• Activity
Return all of the data exactly, omitting any images.
· · · ·
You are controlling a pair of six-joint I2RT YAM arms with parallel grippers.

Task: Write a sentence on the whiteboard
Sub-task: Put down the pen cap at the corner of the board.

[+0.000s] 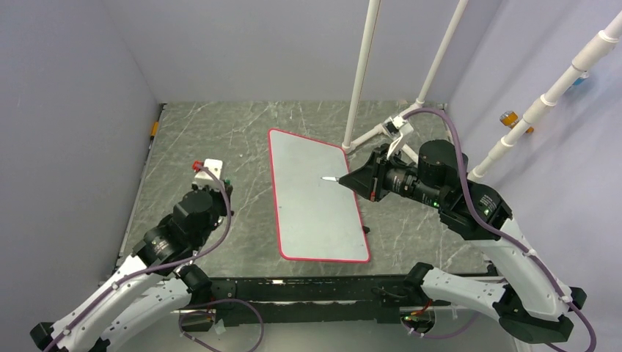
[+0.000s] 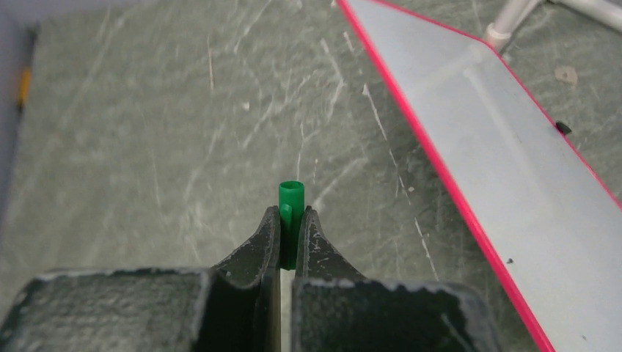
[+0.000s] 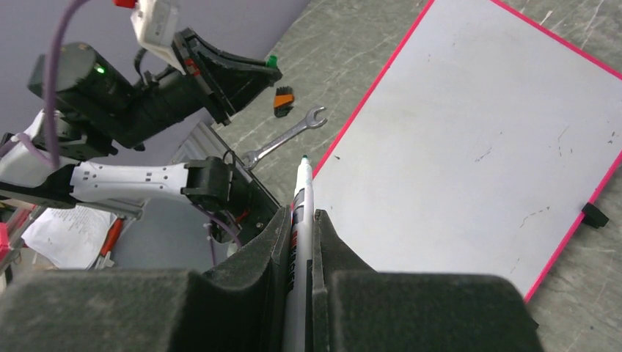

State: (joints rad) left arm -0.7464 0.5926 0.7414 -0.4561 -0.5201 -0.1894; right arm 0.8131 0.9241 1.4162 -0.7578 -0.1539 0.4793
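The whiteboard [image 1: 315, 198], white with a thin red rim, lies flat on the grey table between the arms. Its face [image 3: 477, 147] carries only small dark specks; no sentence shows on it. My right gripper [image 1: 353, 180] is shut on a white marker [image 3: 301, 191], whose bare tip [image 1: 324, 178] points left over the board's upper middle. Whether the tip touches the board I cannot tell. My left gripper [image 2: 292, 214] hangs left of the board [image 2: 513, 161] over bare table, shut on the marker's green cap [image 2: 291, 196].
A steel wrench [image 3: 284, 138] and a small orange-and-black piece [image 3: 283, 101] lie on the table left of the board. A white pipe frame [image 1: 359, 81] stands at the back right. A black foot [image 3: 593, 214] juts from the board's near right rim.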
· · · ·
• Reply
You are controlling a pair of six-joint I2RT YAM arms with parallel grippers.

Task: Write a sentence on the whiteboard
Sub-task: Put down the pen cap at the corner of the board.

[+0.000s] 
[+0.000s] 
[+0.000s] 

State: (joints rad) left arm -0.7464 0.5926 0.7414 -0.4561 -0.5201 -0.1894; right arm 0.8131 0.9241 1.4162 -0.7578 -0.1539 0.4793
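The whiteboard [image 1: 315, 198], white with a thin red rim, lies flat on the grey table between the arms. Its face [image 3: 477, 147] carries only small dark specks; no sentence shows on it. My right gripper [image 1: 353, 180] is shut on a white marker [image 3: 301, 191], whose bare tip [image 1: 324, 178] points left over the board's upper middle. Whether the tip touches the board I cannot tell. My left gripper [image 2: 292, 214] hangs left of the board [image 2: 513, 161] over bare table, shut on the marker's green cap [image 2: 291, 196].
A steel wrench [image 3: 284, 138] and a small orange-and-black piece [image 3: 283, 101] lie on the table left of the board. A white pipe frame [image 1: 359, 81] stands at the back right. A black foot [image 3: 593, 214] juts from the board's near right rim.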

This exercise has nothing more to it.